The rest of us just need to try a little harder, we think.
That other mom is single.
That other mom doesn’t have childcare, or someone to clean the house.
That other mom doesn’t have friends and family around her to support her.
That other mom is so sick she can’t go anywhere or do anything.
If we’re not like her we must not need help, or, even worse, we may think we don’t deserve help. We shouldn’t be bothering people with our less-serious problems.
Please don’t believe that. Don’t compare yourself. Postpartum depression, postpartum anxiety and the like manifest for different people in very different ways. As individuals we all have significantly different sets of circumstances and symptoms and supports. Sure someone somewhere is worse off! That’s going to be the case in any situation, but just because that’s true doesn’t mean that each of us isn’t worthy and deserving of reaching out.

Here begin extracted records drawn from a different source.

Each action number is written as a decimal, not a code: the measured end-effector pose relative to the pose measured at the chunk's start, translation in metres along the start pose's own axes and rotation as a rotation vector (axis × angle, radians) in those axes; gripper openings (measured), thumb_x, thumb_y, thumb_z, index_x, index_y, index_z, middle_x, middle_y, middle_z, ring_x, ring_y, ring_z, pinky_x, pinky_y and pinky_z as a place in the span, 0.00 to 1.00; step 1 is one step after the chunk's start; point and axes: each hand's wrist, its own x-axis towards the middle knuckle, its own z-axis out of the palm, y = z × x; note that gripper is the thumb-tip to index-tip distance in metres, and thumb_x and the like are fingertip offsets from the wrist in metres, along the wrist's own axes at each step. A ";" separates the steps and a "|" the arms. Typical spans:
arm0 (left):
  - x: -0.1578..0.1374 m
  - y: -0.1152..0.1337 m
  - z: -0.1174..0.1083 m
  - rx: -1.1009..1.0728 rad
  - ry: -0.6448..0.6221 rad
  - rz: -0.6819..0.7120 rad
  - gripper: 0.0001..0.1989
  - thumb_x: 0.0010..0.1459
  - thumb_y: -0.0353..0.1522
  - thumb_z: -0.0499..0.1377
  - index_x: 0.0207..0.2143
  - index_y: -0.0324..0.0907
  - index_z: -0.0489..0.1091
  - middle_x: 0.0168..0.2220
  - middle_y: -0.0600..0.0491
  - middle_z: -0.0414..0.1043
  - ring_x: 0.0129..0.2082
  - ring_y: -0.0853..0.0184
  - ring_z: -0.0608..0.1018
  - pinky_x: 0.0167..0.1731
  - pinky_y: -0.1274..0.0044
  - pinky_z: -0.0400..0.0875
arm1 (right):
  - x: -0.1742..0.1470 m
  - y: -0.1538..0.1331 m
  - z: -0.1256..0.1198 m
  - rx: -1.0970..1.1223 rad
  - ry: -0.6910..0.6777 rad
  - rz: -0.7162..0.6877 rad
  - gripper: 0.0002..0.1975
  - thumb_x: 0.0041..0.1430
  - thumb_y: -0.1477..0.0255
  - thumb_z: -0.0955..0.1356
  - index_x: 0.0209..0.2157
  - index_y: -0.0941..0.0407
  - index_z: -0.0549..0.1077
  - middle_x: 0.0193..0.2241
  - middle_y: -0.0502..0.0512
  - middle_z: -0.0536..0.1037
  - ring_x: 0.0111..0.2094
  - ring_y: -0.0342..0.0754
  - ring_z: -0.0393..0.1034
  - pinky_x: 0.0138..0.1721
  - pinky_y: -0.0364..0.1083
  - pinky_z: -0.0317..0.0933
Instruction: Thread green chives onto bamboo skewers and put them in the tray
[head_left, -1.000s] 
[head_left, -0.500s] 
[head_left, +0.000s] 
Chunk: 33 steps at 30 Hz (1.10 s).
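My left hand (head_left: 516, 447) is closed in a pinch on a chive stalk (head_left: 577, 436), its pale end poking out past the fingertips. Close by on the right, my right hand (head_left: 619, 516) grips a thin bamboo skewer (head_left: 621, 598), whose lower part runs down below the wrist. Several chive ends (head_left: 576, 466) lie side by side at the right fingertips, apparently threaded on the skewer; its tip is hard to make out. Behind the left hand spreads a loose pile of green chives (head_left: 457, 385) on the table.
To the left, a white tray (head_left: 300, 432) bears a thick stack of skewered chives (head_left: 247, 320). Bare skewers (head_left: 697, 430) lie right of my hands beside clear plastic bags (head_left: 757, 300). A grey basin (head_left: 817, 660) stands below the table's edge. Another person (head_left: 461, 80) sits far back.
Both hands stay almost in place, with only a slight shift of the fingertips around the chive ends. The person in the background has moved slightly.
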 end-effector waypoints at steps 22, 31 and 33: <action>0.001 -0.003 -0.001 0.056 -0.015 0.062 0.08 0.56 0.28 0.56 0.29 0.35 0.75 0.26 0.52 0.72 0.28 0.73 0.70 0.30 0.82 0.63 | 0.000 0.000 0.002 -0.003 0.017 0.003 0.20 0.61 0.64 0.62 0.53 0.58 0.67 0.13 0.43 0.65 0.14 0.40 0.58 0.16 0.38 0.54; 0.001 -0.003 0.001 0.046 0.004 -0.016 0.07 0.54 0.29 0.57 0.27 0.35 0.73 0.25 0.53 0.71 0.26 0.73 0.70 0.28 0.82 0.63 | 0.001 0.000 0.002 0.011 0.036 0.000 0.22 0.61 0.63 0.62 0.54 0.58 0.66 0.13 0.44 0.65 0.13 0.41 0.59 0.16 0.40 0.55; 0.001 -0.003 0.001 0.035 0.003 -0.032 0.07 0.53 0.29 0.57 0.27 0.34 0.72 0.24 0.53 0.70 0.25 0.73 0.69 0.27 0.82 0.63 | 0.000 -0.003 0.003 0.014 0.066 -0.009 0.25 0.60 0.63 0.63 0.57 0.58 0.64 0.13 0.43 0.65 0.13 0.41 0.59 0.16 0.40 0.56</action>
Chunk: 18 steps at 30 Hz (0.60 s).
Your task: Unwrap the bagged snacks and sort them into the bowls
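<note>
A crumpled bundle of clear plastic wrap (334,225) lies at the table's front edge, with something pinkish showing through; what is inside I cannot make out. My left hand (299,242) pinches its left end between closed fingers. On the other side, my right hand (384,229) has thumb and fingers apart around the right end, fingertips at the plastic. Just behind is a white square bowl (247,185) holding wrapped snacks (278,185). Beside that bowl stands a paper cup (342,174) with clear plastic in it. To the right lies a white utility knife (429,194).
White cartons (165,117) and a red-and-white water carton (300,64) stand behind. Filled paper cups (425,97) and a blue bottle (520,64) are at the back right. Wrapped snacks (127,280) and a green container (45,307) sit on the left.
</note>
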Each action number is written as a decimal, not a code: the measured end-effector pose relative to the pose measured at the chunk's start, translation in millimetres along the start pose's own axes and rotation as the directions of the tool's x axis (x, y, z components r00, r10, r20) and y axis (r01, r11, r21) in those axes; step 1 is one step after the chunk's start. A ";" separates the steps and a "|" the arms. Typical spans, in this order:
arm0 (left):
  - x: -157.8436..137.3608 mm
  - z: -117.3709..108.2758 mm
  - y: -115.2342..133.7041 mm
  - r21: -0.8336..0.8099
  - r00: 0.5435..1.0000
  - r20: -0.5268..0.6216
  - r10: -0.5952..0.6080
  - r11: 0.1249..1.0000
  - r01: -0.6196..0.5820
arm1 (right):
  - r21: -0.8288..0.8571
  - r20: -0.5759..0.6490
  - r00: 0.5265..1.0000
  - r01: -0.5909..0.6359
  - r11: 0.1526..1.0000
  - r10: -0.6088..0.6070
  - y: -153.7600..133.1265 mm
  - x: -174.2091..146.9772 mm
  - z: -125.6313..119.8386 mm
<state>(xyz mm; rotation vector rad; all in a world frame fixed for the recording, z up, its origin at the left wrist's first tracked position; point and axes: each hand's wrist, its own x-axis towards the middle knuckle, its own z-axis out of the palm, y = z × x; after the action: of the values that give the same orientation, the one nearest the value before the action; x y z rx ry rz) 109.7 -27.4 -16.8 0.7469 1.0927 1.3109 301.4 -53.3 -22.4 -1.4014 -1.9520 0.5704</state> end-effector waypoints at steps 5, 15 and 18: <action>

Maybe you’re someone who can still get dressed in the morning. You can take care of what you need to. Still, you don’t feel like yourself and you’re confused and frustrated, and you’ve known it for a while but you see other people talking about their PPD and it seems so much worse so you think you shouldn’t speak out. Forget that. Make the call. Tell whoever you need to, “This isn’t going well for me. I’m functioning okay, but I’m unhappy and unsure and I’d like to talk about it.”
Maybe it will turn out you don’t have postpartum depression, but that you needed someone to talk to with whom you could air out your concerns and feelings and get some validation. Maybe you need a few new coping skills for the transition to motherhood. Maybe you have mild PPD, or moderate. Maybe even more but you’ve been ignoring the signs. It doesn’t matter what your level of severity is.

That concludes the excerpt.